*TASK INSTRUCTIONS*: What you return must match the listing word for word.

*SOURCE DATA*:

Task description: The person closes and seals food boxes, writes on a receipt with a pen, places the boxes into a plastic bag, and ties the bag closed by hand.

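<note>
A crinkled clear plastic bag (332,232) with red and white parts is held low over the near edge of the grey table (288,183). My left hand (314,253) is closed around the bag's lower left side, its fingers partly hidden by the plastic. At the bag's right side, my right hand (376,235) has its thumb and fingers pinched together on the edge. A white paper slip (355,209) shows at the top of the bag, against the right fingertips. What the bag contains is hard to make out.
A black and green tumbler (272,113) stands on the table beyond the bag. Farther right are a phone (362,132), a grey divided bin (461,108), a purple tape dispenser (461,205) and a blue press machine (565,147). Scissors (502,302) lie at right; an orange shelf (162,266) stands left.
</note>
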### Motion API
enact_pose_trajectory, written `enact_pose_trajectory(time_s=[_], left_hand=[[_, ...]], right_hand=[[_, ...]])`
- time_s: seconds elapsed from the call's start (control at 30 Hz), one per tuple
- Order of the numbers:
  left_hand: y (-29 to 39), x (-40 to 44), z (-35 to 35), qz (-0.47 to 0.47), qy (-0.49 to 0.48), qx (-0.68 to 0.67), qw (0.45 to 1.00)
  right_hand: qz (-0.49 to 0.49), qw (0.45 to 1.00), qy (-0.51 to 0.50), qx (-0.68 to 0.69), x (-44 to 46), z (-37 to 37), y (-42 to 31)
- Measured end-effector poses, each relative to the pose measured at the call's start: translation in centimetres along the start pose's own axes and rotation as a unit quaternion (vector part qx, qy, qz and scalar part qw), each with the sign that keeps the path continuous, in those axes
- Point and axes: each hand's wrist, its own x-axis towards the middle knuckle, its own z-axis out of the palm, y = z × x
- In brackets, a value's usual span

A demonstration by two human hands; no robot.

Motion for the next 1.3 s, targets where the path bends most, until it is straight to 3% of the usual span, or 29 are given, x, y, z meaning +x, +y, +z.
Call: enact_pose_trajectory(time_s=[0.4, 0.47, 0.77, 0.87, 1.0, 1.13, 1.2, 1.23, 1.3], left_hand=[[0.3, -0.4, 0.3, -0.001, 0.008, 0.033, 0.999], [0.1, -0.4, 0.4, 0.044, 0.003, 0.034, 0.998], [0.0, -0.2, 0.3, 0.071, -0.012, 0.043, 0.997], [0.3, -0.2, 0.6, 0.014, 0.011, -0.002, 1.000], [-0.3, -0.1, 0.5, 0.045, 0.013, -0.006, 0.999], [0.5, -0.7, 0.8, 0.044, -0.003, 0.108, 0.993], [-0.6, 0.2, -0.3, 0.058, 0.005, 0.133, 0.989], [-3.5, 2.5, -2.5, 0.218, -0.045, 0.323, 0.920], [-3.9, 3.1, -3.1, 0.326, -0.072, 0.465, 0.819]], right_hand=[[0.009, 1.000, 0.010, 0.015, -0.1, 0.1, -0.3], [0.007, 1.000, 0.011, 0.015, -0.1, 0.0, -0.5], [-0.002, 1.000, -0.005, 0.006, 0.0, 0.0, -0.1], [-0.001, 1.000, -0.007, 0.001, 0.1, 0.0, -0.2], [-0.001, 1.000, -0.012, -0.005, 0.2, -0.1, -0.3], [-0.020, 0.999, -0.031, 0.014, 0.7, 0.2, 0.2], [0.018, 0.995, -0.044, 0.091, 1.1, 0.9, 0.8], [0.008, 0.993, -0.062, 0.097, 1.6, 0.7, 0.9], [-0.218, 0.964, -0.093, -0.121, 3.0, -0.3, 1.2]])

*RESPONSE TO THE TASK*:
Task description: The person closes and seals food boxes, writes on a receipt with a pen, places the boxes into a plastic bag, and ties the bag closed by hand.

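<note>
A crinkled clear plastic bag (332,232) with red and white parts is held low over the near edge of the grey table (288,183). My left hand (314,253) is closed around the bag's lower left side, its fingers partly hidden by the plastic. At the bag's right side, my right hand (376,235) has its thumb and fingers pinched together on the edge. A white paper slip (355,209) shows at the top of the bag, against the right fingertips. What the bag contains is hard to make out.
A black and green tumbler (272,113) stands on the table beyond the bag. Farther right are a phone (362,132), a grey divided bin (461,108), a purple tape dispenser (461,205) and a blue press machine (565,147). Scissors (502,302) lie at right; an orange shelf (162,266) stands left.
</note>
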### Motion API
enact_pose_trajectory, written `enact_pose_trajectory(time_s=[_], left_hand=[[_, ...]], right_hand=[[_, ...]])`
- time_s: seconds elapsed from the call's start (control at 30 Hz), one per tuple
- Order of the numbers:
  left_hand: y (-29 to 39), x (-40 to 44), z (-35 to 35), qz (-0.47 to 0.47), qy (-0.49 to 0.48), qx (-0.68 to 0.67), qw (0.45 to 1.00)
  right_hand: qz (-0.49 to 0.49), qw (0.45 to 1.00), qy (-0.51 to 0.50), qx (-0.68 to 0.69), x (-44 to 46), z (-37 to 37), y (-42 to 31)
- Measured end-effector poses, each relative to the pose measured at the call's start: translation in centimetres along the start pose's own axes and rotation as a unit quaternion (vector part qx, qy, qz and scalar part qw), each with the sign that keeps the path continuous, in those axes
- Point and axes: each hand's wrist, its own x-axis towards the middle knuckle, its own z-axis out of the palm, y = z × x
- In brackets, a value's usual span

A demonstration by two human hands; no robot.

Motion for the next 1.3 s, targets where the path bends most, until it is straight to 3% of the usual span, or 29 are given, x, y, z meaning +x, +y, +z.
Call: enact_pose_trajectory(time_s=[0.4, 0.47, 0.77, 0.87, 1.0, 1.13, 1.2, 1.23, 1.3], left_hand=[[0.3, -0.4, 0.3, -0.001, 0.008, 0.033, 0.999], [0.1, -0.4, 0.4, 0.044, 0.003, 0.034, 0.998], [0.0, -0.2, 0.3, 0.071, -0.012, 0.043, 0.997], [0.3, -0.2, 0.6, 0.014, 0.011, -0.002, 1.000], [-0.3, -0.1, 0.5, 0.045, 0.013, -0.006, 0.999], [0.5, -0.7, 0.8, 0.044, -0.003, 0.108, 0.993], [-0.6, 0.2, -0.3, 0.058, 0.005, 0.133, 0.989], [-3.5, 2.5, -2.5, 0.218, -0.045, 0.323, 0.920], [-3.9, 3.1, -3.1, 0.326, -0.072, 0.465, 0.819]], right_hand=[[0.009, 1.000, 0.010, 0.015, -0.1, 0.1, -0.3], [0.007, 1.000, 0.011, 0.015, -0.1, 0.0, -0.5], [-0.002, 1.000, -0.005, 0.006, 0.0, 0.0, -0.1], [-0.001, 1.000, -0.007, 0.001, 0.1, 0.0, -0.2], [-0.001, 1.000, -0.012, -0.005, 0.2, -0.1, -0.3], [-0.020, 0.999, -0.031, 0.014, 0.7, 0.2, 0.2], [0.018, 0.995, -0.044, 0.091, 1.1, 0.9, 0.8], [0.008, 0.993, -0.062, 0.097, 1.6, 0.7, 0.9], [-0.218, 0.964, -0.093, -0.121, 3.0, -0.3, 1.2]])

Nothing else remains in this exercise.